Clive (Adrien Brody) and Elsa (Sarah Polley) are gene splicing wizards.  They created an entirely new organism capable of synthesizing proteins useful in pharmaceutical research and are ready to move on to working with human DNA.  However, their boss (Simona Maicanescu) pulls the plug on their research.  Undaunted, the pair forge ahead and create Dren (Delphine Chaneac), a human-animal hybrid.  Clive wants the abomination terminated but Elsa sees Dren as a test run for the baby she's too scared to have herself.  They try to keep her hidden out at Elsa's family farm but soon realize that Dren has a mind of her own.
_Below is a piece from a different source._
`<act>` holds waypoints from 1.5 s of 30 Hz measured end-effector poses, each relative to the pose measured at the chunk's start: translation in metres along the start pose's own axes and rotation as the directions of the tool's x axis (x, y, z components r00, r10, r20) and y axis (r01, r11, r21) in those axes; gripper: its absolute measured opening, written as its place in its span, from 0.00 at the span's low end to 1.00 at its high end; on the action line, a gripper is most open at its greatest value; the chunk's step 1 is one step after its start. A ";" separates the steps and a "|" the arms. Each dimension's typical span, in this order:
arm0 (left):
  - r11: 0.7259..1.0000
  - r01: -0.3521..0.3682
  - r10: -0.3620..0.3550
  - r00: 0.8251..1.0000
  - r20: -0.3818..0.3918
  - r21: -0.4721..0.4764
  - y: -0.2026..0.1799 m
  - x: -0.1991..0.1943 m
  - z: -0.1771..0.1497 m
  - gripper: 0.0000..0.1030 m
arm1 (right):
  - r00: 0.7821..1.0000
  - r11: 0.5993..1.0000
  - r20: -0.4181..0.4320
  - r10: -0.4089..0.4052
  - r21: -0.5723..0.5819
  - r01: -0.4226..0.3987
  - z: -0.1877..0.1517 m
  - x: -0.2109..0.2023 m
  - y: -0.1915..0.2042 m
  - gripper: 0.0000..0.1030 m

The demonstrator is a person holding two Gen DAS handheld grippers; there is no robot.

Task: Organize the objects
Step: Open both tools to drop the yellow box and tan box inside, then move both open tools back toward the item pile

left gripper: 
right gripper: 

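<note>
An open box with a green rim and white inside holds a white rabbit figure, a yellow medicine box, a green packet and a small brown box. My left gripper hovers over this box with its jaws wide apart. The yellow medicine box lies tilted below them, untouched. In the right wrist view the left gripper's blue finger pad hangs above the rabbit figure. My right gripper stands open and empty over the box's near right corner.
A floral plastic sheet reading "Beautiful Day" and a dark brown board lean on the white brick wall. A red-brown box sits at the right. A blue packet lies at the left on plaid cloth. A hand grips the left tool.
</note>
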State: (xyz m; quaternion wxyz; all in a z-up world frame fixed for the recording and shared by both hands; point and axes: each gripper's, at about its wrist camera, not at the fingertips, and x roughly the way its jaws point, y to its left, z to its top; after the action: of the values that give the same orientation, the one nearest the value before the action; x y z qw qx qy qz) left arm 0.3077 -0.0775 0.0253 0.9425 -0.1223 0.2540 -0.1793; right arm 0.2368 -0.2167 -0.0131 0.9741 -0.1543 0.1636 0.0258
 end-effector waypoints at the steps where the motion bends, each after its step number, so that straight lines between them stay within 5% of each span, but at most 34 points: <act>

Remember how Alien was an allegory for rape?  That's kind of what this is, except it's about raising a child and much less subtle.  Her creators are hopeful but nervous, no one gets enough sleep, it affects every area of their lives and just when they start to think it's useless, there will be a sudden breakthrough.  Then Dren becomes a teenager and everything goes to shit.  So maybe it is a horror movie after all.

Honestly, I wouldn't go to any trouble to watch this one.  If it's on, okay, but don't go searching for it. Watch Species instead.